Task directions: Every line between the top of the data below and the line with "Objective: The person", both ends included, must be retyped exactly.

-------------------------

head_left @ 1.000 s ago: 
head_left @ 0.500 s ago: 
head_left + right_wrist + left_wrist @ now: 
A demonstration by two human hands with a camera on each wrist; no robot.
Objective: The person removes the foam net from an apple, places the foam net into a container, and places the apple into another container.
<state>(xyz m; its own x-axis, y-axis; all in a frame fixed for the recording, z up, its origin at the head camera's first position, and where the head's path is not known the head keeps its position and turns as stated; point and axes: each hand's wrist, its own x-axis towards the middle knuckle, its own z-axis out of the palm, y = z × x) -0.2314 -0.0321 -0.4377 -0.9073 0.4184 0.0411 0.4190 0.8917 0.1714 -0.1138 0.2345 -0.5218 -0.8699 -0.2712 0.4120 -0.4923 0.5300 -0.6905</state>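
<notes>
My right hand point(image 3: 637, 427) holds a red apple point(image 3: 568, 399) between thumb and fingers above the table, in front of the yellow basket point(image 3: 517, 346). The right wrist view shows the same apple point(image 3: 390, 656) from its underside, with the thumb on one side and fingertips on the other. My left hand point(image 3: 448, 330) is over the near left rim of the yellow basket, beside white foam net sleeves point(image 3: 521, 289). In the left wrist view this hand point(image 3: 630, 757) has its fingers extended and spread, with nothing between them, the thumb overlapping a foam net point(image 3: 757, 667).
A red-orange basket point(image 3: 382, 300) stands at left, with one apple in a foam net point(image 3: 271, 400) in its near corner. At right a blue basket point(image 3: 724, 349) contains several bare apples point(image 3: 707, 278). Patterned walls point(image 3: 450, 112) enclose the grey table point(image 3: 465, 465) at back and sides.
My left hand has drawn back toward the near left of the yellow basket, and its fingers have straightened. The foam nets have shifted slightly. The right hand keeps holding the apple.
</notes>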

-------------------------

Your solution:
head_left @ 1.000 s ago: 
head_left @ 0.500 s ago: 
head_left + right_wrist + left_wrist @ now: 
A demonstration by two human hands with a camera on each wrist; no robot.
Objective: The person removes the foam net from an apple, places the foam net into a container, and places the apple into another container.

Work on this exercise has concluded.